From the entries below, please gather each line containing the string "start".

[Records from a data source]
· · · · · · ·
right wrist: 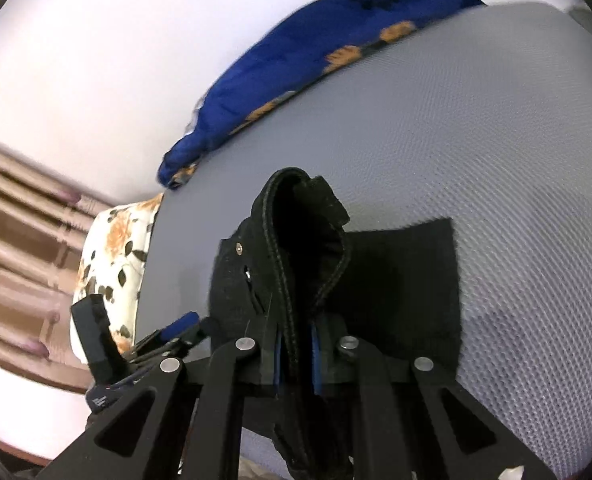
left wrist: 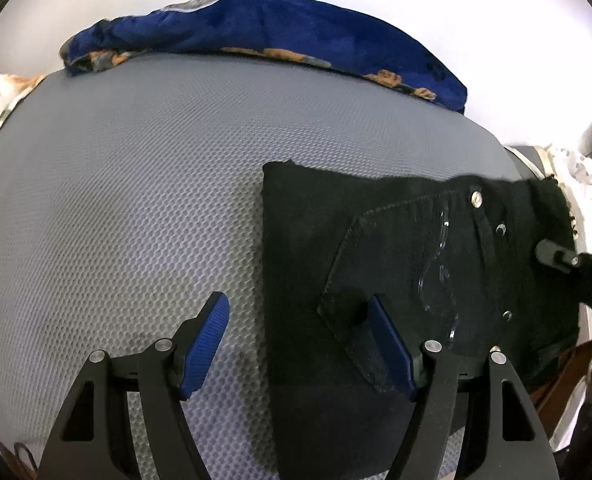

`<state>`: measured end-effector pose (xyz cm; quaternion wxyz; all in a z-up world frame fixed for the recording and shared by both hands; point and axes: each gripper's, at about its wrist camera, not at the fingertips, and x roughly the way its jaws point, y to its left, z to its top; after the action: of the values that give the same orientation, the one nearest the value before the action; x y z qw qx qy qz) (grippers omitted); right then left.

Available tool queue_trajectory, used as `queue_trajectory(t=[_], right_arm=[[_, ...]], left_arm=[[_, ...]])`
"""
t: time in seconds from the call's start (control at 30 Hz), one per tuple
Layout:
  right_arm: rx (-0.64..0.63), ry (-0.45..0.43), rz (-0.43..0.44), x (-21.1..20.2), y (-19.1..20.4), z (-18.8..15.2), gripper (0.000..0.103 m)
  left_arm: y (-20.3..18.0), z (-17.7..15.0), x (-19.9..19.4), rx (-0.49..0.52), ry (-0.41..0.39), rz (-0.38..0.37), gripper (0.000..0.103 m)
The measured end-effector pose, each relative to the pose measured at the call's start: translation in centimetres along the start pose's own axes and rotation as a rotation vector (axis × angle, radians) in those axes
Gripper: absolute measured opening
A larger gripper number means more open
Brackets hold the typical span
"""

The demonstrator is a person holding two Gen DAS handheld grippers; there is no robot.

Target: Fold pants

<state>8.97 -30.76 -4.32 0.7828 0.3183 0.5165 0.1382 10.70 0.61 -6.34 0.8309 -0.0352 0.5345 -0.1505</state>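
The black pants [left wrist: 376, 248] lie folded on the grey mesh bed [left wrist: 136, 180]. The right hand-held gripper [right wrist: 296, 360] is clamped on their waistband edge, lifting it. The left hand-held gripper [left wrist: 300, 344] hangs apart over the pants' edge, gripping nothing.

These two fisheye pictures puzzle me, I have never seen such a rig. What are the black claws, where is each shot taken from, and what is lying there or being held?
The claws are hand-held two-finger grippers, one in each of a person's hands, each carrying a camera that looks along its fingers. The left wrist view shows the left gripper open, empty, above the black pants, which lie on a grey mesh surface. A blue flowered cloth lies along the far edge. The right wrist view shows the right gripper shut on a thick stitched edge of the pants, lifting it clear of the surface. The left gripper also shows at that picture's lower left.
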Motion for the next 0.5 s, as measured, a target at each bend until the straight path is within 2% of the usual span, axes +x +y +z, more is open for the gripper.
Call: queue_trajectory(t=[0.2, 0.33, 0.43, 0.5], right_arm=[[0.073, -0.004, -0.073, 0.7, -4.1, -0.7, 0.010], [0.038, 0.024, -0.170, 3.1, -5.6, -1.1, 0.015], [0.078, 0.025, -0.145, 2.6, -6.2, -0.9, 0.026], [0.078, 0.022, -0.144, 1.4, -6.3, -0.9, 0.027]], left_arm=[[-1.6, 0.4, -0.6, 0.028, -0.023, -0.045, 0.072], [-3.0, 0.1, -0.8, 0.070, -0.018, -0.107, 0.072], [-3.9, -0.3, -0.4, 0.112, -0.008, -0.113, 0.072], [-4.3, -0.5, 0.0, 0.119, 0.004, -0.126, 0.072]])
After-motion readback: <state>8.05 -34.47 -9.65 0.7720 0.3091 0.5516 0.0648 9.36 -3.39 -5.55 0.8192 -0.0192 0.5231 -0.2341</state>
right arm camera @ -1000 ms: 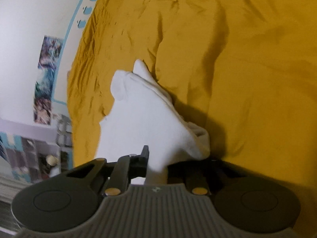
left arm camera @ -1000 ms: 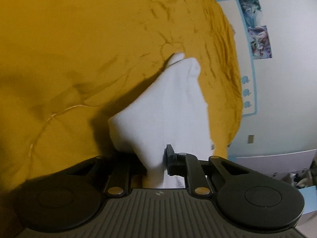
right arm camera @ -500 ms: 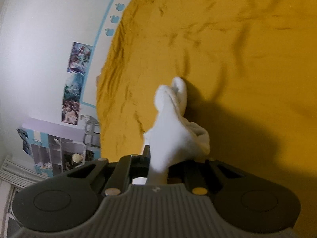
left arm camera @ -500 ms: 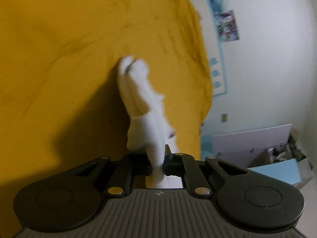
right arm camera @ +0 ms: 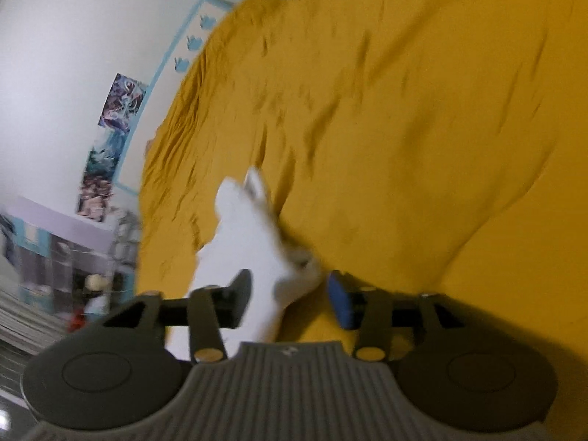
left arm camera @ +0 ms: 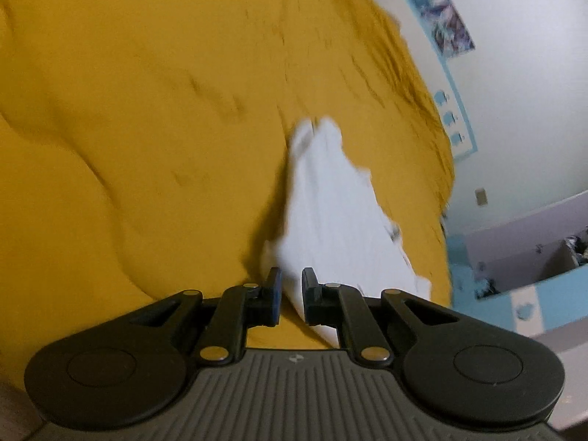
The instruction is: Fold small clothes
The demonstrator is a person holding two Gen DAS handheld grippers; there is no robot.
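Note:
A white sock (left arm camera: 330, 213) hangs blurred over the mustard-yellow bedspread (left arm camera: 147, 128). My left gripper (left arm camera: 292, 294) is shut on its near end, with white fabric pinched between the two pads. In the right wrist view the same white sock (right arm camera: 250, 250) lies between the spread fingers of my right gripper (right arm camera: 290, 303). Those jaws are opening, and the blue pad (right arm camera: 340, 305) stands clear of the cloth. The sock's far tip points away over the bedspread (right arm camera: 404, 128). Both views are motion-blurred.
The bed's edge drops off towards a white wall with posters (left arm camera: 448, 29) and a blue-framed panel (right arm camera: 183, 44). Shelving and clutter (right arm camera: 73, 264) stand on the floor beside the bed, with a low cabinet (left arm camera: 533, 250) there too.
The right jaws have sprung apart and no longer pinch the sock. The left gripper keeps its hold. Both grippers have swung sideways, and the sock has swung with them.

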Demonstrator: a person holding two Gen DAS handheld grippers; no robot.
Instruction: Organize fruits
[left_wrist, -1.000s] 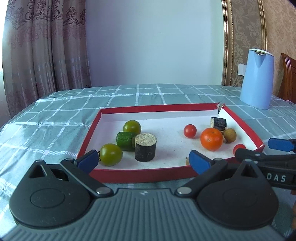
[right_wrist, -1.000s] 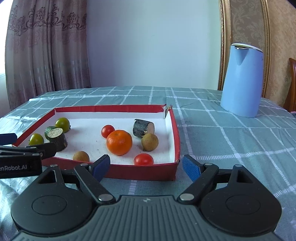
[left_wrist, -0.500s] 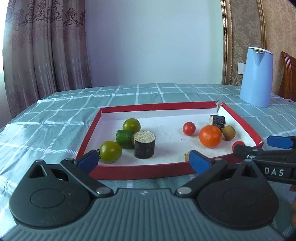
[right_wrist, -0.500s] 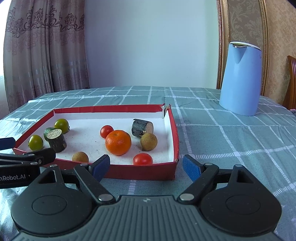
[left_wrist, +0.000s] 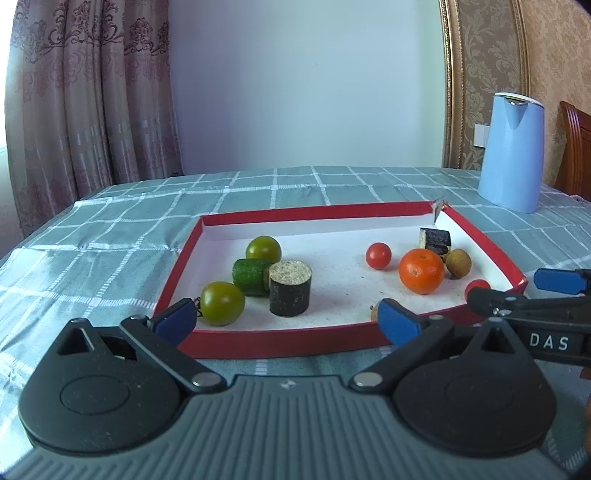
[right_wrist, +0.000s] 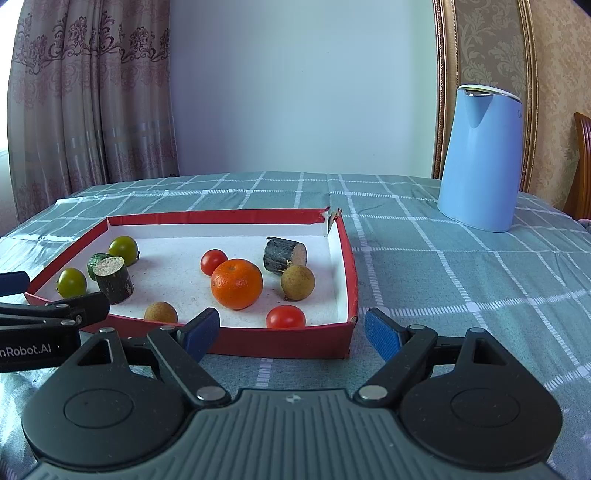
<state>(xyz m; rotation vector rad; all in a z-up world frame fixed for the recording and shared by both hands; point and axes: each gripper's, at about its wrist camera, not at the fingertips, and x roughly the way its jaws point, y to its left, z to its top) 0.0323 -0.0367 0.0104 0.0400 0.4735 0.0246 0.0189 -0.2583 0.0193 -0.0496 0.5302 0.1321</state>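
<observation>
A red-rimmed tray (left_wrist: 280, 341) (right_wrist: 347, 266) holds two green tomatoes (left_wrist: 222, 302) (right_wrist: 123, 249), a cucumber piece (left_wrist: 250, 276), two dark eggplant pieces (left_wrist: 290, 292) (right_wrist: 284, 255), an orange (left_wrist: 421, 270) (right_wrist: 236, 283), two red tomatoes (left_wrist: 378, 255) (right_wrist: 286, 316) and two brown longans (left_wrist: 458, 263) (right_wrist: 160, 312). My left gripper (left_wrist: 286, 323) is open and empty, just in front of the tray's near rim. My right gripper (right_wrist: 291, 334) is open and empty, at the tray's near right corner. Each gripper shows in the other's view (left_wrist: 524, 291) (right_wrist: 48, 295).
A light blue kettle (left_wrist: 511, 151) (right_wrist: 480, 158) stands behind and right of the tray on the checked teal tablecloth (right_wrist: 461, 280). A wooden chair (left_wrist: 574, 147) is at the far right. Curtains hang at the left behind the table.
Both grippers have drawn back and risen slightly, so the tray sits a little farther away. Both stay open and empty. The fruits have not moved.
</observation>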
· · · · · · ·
=== Response to this task ===
t: time in seconds from the call's start (control at 30 Hz), one per tuple
The measured end-effector pose, each relative to the pose measured at the call's start: translation in centimetres along the start pose's own axes and rotation as a rotation vector (axis × angle, radians) in those axes

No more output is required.